▶ **Task to carry out**: Each line of the listing below that includes "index" must be copied.

=-=-=

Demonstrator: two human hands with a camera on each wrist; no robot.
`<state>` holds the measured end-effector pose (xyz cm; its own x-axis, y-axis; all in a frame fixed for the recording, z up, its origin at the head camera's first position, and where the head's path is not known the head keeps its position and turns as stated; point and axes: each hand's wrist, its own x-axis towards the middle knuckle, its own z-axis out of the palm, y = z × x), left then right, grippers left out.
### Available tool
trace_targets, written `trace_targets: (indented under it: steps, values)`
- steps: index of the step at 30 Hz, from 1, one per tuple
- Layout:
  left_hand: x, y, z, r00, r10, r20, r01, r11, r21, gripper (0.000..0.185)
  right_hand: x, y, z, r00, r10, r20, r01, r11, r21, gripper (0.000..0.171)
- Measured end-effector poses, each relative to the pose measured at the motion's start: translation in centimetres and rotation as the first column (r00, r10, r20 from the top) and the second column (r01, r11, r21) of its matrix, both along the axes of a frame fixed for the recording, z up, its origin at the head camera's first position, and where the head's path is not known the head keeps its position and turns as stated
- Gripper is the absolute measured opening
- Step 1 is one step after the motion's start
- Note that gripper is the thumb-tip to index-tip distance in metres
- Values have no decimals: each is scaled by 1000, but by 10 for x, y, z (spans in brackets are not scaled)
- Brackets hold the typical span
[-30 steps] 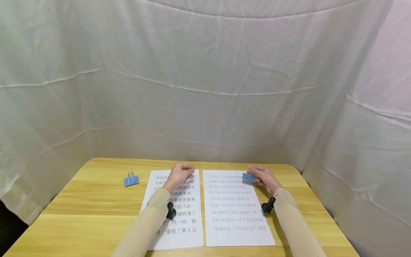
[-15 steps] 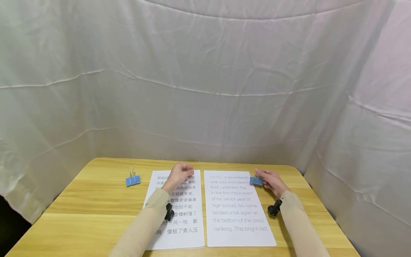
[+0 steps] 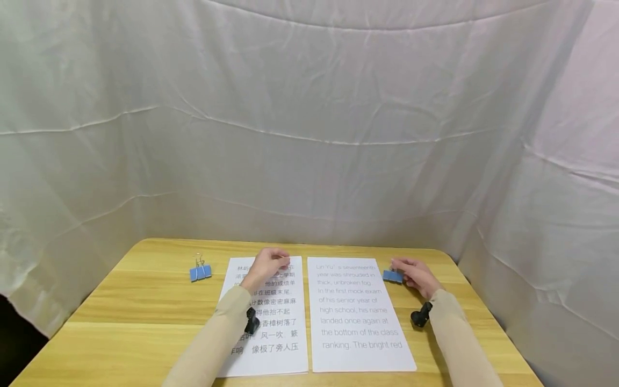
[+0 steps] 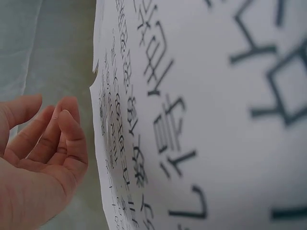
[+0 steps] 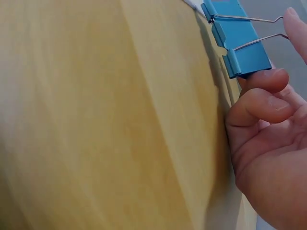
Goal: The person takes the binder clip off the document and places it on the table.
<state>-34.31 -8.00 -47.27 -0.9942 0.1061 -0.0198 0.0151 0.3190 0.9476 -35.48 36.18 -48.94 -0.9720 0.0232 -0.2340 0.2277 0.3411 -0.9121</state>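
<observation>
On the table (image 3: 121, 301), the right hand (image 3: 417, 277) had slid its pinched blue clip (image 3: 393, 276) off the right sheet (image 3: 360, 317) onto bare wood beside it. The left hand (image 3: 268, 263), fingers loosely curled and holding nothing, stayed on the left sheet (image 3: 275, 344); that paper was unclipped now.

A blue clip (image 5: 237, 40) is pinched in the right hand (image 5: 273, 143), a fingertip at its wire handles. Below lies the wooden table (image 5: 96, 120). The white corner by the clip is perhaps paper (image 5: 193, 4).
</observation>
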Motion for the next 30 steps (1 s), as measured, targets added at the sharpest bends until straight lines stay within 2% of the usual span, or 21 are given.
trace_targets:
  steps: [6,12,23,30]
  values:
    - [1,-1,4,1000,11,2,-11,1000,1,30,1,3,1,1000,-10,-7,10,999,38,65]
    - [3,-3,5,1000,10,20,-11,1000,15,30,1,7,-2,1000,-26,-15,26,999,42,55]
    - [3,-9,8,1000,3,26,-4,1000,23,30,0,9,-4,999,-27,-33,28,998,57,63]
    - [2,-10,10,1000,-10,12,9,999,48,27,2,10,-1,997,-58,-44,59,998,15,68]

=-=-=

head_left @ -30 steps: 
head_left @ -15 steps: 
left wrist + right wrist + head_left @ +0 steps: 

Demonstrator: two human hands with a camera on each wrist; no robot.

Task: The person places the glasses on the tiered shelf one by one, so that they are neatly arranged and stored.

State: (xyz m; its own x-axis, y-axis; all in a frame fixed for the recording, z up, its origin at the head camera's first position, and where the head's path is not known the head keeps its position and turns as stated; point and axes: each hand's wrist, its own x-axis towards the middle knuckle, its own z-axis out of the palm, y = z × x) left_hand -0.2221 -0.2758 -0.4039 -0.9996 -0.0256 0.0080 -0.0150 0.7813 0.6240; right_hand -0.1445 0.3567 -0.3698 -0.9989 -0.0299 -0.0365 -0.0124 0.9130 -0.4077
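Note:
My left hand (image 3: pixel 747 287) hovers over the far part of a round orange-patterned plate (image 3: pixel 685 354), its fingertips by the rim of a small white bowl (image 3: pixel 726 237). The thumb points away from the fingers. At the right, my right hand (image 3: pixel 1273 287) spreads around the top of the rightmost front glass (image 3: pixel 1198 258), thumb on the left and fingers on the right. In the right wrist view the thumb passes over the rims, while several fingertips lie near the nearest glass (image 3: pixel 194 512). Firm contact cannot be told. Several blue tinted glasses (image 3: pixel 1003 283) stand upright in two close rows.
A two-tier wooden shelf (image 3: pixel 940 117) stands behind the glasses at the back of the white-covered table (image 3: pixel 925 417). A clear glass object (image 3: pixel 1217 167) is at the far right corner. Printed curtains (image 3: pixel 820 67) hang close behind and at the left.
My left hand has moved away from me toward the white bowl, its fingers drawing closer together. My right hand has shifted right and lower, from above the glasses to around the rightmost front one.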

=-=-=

▶ **Answer box**:
- steps: index of the step at 30 Hz, from 1, one per tuple
- Note that gripper is the thumb-tip to index-tip distance in metres

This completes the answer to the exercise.